▸ WORK ITEM:
Line by line, return everything in the listing exactly.

▸ EXERCISE DATA:
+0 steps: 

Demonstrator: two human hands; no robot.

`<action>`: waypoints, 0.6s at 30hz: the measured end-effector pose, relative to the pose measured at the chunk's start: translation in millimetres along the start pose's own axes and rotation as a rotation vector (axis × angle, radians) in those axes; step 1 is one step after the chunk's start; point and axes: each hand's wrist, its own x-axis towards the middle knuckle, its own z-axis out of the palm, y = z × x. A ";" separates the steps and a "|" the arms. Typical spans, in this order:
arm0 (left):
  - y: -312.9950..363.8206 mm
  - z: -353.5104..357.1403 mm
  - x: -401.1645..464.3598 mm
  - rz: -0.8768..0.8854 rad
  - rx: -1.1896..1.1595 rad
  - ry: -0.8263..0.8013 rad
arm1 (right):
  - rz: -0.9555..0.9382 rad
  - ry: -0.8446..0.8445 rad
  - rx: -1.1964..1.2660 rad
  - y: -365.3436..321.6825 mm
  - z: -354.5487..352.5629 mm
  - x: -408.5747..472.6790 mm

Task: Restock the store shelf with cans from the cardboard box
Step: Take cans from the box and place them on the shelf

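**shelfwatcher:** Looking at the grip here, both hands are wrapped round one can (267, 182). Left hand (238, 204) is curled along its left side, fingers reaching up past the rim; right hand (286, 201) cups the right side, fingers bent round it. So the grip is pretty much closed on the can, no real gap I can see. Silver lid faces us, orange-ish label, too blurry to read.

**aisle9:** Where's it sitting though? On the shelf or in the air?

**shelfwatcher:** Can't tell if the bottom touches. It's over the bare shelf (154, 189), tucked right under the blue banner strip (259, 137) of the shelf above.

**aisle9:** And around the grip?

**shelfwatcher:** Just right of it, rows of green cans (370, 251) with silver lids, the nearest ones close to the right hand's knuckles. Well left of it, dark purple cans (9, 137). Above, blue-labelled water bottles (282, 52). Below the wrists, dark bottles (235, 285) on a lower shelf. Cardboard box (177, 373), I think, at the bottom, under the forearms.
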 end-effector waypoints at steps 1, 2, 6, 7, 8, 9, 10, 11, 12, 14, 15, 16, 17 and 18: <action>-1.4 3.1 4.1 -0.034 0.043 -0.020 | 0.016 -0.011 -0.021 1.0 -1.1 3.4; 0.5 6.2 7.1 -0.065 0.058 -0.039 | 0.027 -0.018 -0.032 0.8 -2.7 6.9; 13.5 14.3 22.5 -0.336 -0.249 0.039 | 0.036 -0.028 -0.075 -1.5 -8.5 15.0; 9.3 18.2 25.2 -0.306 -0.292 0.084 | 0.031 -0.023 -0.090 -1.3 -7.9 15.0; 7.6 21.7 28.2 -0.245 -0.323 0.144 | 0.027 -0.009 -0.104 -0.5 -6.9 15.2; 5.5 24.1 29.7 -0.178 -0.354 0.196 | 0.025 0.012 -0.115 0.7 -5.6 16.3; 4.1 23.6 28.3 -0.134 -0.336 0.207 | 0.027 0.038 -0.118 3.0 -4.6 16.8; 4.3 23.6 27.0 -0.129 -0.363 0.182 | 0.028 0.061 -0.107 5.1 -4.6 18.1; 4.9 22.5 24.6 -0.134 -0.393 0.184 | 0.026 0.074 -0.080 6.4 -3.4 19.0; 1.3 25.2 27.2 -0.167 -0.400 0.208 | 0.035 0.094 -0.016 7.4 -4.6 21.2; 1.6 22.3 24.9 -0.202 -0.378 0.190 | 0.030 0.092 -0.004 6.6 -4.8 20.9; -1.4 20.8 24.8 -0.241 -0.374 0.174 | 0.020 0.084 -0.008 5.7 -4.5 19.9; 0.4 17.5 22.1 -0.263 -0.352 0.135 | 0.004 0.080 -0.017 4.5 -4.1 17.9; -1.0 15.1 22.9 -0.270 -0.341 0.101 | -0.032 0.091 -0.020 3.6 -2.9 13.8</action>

▸ WRITTEN RESPONSE:
+0 steps: 

Demonstrator: two human hands; no robot.

`<action>`: waypoints, 0.6s at 30hz: the measured end-effector pose, relative to the pose measured at the chunk's start: translation in millimetres along the start pose's own axes and rotation as a rotation vector (axis × angle, radians) in those axes; step 1 is one step after the chunk's start; point and axes: each hand's wrist, its own x-axis towards the middle knuckle, its own z-axis out of the palm, y = z × x. A ";" separates the steps and a "|" the arms. Typical spans, in this order:
arm0 (left):
  - y: -312.9950..363.8206 mm
  - z: -353.5104..357.1403 mm
  - x: -401.1645..464.3598 mm
  - rz: -0.8768..0.8854 rad
  - rx: -1.1896..1.1595 rad
  - ry: -0.8263..0.8013 rad
arm1 (right):
  - rz: -0.9555..0.9382 rad
  - ry: -0.8446..0.8445 rad
  - rx: -1.1964..1.2660 rad
  - y: -365.3436..321.6825 mm
  - z: -354.5487..352.5629 mm
  - x: -408.5747..472.6790 mm

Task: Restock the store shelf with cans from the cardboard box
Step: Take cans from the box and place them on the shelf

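**shelfwatcher:** Looking at the grip here, both hands are wrapped round one can (267, 182). Left hand (238, 204) is curled along its left side, fingers reaching up past the rim; right hand (286, 201) cups the right side, fingers bent round it. So the grip is pretty much closed on the can, no real gap I can see. Silver lid faces us, orange-ish label, too blurry to read.

**aisle9:** Where's it sitting though? On the shelf or in the air?

**shelfwatcher:** Can't tell if the bottom touches. It's over the bare shelf (154, 189), tucked right under the blue banner strip (259, 137) of the shelf above.

**aisle9:** And around the grip?

**shelfwatcher:** Just right of it, rows of green cans (370, 251) with silver lids, the nearest ones close to the right hand's knuckles. Well left of it, dark purple cans (9, 137). Above, blue-labelled water bottles (282, 52). Below the wrists, dark bottles (235, 285) on a lower shelf. Cardboard box (177, 373), I think, at the bottom, under the forearms.
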 end-effector waypoints at steps 1, 2, 6, 7, 8, 9, 10, 11, 12, 14, 15, 16, 17 and 18: <action>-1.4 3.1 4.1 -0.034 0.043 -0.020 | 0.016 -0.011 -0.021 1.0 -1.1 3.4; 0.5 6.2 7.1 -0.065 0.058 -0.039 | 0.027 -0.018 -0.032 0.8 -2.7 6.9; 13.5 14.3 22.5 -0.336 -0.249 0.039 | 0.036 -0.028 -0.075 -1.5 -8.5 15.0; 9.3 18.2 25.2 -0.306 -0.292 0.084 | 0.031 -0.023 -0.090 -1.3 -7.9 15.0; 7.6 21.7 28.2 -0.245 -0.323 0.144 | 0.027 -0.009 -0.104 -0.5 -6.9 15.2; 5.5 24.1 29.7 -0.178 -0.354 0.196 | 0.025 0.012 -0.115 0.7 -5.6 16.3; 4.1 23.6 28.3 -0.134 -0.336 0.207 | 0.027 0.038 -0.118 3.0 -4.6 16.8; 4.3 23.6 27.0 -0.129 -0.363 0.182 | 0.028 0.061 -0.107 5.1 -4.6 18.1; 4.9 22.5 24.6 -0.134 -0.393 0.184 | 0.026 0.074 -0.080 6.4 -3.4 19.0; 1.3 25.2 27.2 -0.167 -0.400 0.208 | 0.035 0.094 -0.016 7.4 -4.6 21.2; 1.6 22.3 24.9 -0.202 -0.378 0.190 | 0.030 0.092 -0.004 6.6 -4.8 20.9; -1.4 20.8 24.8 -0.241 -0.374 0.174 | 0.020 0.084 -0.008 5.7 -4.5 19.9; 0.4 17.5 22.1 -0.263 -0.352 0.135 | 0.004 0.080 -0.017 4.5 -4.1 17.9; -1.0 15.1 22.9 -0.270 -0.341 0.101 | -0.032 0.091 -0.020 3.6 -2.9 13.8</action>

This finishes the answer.